# 03 Data Ingestion via ADF - Data Transformations Notebook

This notebook performs the data munging and transformation tasks against the files ingested via ADF in the Data Ingestion notebook for this module. This notebook will be executed by a call from Azure Data Factory (ADF), and will automate the process of data munging and table creation for the data used within this module.

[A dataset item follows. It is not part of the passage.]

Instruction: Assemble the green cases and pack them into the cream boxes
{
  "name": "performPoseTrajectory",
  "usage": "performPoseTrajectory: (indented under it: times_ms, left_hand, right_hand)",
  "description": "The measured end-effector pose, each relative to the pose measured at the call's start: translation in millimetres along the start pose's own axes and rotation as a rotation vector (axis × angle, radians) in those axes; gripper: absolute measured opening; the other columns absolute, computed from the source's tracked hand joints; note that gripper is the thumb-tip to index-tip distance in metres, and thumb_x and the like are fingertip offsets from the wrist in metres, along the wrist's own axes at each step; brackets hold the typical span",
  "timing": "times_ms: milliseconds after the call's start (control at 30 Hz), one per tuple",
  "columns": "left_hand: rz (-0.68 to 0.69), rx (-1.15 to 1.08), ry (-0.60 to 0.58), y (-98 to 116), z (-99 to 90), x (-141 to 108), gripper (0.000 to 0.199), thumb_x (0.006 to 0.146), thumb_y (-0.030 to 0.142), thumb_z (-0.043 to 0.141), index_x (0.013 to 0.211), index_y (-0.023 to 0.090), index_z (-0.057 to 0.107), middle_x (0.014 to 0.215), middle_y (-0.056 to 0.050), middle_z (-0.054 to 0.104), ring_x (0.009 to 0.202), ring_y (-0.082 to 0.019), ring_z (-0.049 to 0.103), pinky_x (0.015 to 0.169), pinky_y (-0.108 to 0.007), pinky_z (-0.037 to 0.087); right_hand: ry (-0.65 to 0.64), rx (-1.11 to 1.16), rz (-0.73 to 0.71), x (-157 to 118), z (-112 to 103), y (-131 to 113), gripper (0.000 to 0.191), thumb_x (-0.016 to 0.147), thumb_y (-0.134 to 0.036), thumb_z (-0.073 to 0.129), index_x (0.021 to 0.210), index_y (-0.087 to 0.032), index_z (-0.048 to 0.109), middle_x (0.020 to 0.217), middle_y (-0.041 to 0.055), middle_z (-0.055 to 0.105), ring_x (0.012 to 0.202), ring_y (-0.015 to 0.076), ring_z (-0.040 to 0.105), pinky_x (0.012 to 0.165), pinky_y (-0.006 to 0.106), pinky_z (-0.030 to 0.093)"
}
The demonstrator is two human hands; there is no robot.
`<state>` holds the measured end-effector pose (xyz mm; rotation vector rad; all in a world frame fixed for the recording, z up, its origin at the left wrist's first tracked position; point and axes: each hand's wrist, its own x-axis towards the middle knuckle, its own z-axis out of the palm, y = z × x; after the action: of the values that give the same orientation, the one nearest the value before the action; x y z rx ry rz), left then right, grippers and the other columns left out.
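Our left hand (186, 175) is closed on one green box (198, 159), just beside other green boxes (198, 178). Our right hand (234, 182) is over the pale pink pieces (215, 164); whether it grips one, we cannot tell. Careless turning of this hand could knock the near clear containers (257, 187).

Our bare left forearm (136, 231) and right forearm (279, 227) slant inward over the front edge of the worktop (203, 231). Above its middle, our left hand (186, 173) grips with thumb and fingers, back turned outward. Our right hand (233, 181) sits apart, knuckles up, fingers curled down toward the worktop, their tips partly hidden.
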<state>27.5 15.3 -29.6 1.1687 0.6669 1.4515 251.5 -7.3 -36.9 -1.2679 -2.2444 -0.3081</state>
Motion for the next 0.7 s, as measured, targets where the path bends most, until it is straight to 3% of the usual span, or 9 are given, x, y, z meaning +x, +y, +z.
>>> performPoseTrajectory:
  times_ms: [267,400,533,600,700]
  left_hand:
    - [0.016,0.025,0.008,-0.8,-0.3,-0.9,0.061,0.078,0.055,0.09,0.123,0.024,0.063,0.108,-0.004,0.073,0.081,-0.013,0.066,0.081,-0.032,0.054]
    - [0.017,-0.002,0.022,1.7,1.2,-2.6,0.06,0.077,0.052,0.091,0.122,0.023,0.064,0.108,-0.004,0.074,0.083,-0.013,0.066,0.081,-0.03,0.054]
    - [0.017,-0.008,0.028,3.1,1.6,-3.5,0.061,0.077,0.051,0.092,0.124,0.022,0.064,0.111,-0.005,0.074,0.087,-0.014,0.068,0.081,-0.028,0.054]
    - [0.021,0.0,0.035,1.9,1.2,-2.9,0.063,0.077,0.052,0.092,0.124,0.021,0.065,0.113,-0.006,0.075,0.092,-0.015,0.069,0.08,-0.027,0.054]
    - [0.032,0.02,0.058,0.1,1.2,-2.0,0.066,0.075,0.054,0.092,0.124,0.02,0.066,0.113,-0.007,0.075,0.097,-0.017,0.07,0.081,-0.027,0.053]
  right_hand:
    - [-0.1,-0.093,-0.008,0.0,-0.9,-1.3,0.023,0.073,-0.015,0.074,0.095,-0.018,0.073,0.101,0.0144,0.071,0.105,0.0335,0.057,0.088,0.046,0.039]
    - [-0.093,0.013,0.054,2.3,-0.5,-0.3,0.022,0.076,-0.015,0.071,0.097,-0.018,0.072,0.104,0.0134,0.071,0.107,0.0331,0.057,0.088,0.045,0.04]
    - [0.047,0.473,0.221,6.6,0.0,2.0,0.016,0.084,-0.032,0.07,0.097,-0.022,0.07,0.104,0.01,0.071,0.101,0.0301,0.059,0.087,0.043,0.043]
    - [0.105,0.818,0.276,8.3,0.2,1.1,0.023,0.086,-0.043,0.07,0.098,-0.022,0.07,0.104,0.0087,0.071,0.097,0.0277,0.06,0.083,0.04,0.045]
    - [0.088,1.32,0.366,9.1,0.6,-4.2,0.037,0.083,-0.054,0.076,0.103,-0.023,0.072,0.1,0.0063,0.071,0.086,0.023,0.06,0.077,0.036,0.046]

The following table will be created by this notebook:

- homicides_2016

In [3]:
# Create input widgets, which will accept parameters passed in via the ADF Databricks Notebook activity
dbutils.widgets.text("accountName", "", "Account Name")
dbutils.widgets.text("accountKey", "", "Account Key")
dbutils.widgets.text("containerName", "", "Container Name")

In [4]:
# Assign variables to the passed in values of the widgets
accountName = dbutils.widgets.get("accountName")
accountKey = dbutils.widgets.get("accountKey")
containerName = dbutils.widgets.get("containerName")

# Create connection string to use for accessing files in the storage account
connectionString = "wasbs://%(containerName)s@%(accountName)s.blob.core.windows.net/03.02" % locals()

In [5]:
# Create connection to the Azure Storage account
spark.conf.set("fs.azure.account.key." + accountName + ".blob.core.windows.net", accountKey)

### Create DataFrame for each city's crime data

In [7]:
bostonDf = spark.read.parquet("%(connectionString)s/Crime-Data-Boston-2016.parquet" % locals())
chicagoDf = spark.read.parquet("%(connectionString)s/Crime-Data-Chicago-2016.parquet" % locals())
dallasDf = spark.read.parquet("%(connectionString)s/Crime-Data-Dallas-2016.parquet" % locals())
losAngelesDf = spark.read.parquet("%(connectionString)s/Crime-Data-Los-Angeles-2016.parquet" % locals())
newOrleansDf = spark.read.parquet("%(connectionString)s/Crime-Data-New-Orleans-2016.parquet" % locals())
newYorkDf = spark.read.parquet("%(connectionString)s/Crime-Data-New-York-2016.parquet" % locals())
phillyDf = spark.read.parquet("%(connectionString)s/Crime-Data-Philadelphia-2016.parquet" % locals())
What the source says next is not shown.